**ASSIGNMENT**
Transcribe each line below verbatim; pictures excluded.

**GIVEN DATA**
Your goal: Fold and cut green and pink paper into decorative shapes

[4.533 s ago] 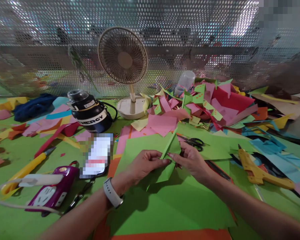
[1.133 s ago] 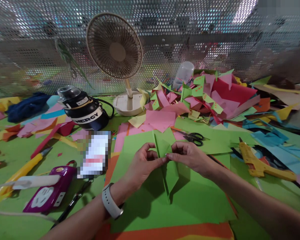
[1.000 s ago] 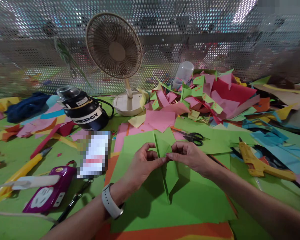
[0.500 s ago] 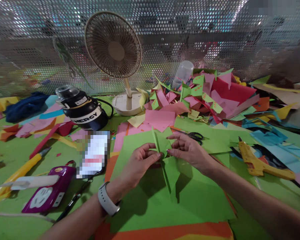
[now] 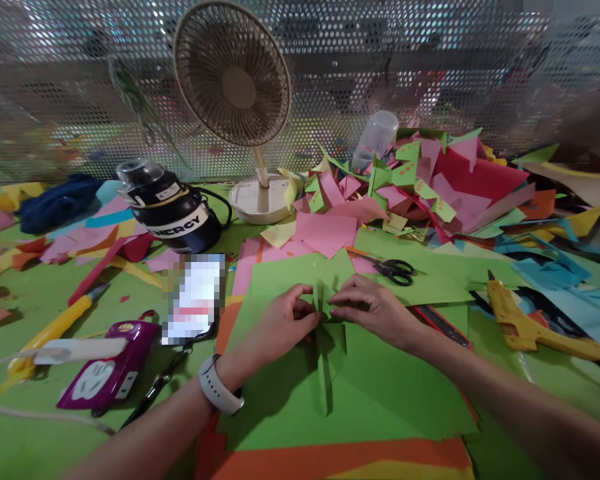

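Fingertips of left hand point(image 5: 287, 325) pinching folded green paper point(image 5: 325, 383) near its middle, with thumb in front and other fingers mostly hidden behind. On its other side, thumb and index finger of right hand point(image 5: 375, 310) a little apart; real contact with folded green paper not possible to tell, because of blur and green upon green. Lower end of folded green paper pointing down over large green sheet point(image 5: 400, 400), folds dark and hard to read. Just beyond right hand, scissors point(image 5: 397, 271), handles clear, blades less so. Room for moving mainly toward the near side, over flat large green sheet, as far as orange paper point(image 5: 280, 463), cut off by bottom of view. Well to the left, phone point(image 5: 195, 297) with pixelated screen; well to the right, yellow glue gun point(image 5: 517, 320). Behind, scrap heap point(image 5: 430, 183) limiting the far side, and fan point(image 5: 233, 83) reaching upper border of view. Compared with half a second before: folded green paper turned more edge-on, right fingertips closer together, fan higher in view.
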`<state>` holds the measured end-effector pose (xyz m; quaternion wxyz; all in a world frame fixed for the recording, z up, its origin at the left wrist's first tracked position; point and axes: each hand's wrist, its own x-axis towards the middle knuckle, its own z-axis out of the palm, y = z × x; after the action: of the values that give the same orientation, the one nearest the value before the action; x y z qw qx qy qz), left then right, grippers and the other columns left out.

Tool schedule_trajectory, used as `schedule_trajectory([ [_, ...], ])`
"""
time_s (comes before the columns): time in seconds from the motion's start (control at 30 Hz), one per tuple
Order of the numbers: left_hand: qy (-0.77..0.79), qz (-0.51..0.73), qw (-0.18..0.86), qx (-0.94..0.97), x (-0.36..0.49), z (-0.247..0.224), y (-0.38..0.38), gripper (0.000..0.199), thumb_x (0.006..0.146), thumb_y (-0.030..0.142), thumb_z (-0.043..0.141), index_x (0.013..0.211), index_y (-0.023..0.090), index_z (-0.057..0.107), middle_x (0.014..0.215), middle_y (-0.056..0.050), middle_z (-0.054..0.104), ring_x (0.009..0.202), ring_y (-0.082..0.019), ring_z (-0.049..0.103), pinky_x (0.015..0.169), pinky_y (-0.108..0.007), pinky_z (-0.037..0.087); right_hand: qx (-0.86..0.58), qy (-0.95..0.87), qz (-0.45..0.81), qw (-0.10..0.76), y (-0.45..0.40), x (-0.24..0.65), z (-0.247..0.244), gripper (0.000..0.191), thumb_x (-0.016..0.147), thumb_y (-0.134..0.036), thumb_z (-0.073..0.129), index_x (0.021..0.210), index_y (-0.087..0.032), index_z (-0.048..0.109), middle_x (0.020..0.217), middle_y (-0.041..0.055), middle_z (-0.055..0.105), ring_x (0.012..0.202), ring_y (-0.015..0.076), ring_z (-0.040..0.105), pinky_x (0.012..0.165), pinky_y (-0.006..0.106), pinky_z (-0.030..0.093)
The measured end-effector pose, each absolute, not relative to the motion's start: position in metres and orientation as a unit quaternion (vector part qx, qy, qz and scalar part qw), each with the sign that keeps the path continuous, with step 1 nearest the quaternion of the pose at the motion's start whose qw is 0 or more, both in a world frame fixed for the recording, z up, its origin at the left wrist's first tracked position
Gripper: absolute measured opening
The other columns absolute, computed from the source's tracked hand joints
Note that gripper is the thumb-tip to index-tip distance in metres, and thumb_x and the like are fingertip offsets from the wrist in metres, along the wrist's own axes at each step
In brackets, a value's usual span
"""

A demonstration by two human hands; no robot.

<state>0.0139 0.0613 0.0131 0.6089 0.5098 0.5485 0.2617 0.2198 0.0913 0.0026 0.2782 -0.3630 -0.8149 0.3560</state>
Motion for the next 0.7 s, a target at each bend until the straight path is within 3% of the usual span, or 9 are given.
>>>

**OUTPUT FOR THIS EXERCISE**
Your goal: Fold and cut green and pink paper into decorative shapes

[4.533 s ago] 
[1.133 s ago] 
[1.000 s ago] 
[0.500 s ago] 
[now] 

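Fingertips of left hand point(image 5: 287, 325) pinching folded green paper point(image 5: 325, 383) near its middle, with thumb in front and other fingers mostly hidden behind. On its other side, thumb and index finger of right hand point(image 5: 375, 310) a little apart; real contact with folded green paper not possible to tell, because of blur and green upon green. Lower end of folded green paper pointing down over large green sheet point(image 5: 400, 400), folds dark and hard to read. Just beyond right hand, scissors point(image 5: 397, 271), handles clear, blades less so. Room for moving mainly toward the near side, over flat large green sheet, as far as orange paper point(image 5: 280, 463), cut off by bottom of view. Well to the left, phone point(image 5: 195, 297) with pixelated screen; well to the right, yellow glue gun point(image 5: 517, 320). Behind, scrap heap point(image 5: 430, 183) limiting the far side, and fan point(image 5: 233, 83) reaching upper border of view. Compared with half a second before: folded green paper turned more edge-on, right fingertips closer together, fan higher in view.
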`<state>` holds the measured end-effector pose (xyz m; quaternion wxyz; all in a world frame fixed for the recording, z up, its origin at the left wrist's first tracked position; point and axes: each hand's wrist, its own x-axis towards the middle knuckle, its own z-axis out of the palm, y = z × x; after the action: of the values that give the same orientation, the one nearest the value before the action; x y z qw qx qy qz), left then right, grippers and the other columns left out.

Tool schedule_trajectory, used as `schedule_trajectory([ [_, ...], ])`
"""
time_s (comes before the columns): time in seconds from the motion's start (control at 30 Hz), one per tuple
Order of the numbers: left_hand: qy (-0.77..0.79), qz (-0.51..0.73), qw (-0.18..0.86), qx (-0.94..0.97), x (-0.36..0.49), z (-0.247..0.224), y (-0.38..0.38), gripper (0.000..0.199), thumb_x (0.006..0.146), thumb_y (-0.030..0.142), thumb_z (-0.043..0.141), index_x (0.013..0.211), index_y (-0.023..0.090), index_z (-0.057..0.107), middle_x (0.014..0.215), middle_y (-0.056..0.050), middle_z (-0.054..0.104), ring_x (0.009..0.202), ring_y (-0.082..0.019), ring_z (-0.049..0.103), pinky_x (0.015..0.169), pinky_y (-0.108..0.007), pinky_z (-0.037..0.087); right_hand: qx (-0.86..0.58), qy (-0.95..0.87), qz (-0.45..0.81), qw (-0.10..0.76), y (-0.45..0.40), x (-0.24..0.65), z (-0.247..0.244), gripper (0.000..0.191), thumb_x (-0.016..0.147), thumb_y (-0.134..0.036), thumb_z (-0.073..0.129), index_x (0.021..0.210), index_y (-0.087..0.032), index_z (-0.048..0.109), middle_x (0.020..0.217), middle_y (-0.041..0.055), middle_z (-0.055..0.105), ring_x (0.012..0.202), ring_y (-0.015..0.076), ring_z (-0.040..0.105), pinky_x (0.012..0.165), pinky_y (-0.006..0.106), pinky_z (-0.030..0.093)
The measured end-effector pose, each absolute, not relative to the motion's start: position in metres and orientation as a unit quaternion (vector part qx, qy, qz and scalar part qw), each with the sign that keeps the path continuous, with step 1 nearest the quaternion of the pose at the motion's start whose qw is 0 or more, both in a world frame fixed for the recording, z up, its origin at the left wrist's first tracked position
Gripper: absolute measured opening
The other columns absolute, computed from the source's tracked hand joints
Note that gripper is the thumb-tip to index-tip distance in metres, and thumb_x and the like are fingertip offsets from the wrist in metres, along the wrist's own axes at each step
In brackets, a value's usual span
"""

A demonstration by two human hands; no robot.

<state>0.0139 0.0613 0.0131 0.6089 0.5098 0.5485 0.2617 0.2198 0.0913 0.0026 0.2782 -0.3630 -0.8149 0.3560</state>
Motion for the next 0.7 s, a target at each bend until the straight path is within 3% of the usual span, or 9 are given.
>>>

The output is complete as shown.